Deuxième repère : le résultat.
Nous n’attendons pas un nième discours sur les moyens mis ou à mettre en œuvre par l’Etat, ou par telle ou telle collectivité. Nous attendons des décisions qui imposent la mobilisation conjointe de tous pour que les résultats soient garantis. On ne peut pas dire par exemple que le gouvernement ne fasse pas d’efforts pour relancer la construction, y compris la construction de logements sociaux même si nous souhaiterions que ces efforts profitent en priorité à ceux qui sont les plus mals logés, voire pas logés du tout. Pour autant, les crédits du logement, cette année encore, ne seront pas tous dépensés et là où on a annoncé une construction de 1000 logements, on constatera en fin d’année qu’on n’en a fait que 600, etc. N’est-ce pas cette culture, cette obligation du résultat qui nous fait défaut et qui devrait être mieux définie par la loi ?

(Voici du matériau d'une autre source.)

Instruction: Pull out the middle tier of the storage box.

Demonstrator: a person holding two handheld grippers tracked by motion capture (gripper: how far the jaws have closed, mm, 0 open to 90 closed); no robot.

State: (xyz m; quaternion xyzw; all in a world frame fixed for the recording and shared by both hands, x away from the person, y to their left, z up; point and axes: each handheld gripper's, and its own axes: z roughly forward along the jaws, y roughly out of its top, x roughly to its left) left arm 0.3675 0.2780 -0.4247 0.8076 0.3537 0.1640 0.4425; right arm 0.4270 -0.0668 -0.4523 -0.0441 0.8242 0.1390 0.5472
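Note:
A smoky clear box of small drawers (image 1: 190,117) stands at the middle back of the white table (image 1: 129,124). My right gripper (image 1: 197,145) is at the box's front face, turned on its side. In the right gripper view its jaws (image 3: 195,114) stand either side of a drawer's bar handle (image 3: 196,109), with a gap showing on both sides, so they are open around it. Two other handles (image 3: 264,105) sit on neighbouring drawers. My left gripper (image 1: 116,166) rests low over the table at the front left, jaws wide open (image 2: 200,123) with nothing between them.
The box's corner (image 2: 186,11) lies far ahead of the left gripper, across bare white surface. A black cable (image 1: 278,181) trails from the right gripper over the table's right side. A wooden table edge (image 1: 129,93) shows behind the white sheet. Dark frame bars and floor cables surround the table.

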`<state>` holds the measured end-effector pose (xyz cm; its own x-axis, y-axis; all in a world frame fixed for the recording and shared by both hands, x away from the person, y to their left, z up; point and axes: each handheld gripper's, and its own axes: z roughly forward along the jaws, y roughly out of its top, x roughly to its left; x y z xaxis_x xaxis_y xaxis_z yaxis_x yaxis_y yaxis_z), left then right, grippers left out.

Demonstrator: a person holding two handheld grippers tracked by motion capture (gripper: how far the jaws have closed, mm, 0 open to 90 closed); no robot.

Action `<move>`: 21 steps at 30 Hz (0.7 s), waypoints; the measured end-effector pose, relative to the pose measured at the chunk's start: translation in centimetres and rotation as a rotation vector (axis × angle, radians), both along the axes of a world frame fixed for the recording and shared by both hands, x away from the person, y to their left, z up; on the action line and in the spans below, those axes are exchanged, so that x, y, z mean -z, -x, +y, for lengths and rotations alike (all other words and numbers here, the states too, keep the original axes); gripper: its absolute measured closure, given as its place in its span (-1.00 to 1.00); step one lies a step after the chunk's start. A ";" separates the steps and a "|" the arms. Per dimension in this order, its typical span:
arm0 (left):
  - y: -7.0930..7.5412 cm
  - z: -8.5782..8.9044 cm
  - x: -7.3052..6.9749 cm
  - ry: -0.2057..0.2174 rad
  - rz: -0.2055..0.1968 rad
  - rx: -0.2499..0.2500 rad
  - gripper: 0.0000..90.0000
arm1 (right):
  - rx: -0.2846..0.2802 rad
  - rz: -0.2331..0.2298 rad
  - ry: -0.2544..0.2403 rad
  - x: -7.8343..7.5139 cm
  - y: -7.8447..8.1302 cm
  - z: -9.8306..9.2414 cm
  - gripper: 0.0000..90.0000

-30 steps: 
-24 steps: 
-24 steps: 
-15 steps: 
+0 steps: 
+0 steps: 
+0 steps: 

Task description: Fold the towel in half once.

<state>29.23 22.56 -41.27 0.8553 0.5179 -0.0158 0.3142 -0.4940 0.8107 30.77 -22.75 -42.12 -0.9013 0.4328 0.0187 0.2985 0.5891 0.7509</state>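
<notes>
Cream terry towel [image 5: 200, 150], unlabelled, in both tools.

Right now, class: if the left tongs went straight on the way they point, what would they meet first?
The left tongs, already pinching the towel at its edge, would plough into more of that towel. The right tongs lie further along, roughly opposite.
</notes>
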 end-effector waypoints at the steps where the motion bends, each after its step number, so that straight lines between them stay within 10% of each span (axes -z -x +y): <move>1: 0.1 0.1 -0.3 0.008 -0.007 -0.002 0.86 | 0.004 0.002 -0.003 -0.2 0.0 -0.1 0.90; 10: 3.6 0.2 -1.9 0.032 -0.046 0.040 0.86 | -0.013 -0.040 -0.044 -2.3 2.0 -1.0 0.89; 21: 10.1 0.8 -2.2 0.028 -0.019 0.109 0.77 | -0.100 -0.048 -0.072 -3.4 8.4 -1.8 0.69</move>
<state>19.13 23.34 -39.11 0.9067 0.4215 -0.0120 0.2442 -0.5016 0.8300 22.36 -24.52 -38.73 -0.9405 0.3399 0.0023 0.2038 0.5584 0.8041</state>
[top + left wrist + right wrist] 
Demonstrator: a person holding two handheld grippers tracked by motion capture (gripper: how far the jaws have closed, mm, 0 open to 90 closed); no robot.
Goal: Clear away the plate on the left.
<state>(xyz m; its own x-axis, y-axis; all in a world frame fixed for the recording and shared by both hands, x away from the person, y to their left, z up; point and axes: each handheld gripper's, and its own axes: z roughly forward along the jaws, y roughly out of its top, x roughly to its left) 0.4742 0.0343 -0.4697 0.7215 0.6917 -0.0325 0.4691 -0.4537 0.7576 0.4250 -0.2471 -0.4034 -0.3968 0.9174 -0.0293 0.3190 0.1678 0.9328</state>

Troisième repère : la loi.
En démocratie, la loi est l’instrument de l’action de l’État. Que celui-ci soit ou non décentralisé, c’est la loi qui doit définir le partage des responsabilités, préciser le qui fait quoi avec les devoirs de chaque acteur. Un projet de loi au titre ambitieux « Habitat pour tous » a été mis en chantier par monsieur Daubresse, ancien Ministre délégué au Logement et à la Ville. Qu’est-il devenu ? N’est-ce pas là que l’État doit rappeler sa responsabilité intangible de rendre le droit effectif pour chacun ? Ne doit-il pas préciser à qui et comment il délègue la mise en œuvre de cette responsabilité ? Quels outils crée-t-il pour que chacun soit assuré du résultat et puisse demander des comptes à ceux qui sont tenus de mener telle ou telle politique ?

Ces trois repères, doivent, nous semble-t-il, être la colonne vertébrale d’une politique du logement à la hauteur des défis qui sont les nôtres. Ils définissent une politique qu’avec beaucoup d’autres nous défendons depuis des mois : celle du droit au logement opposable.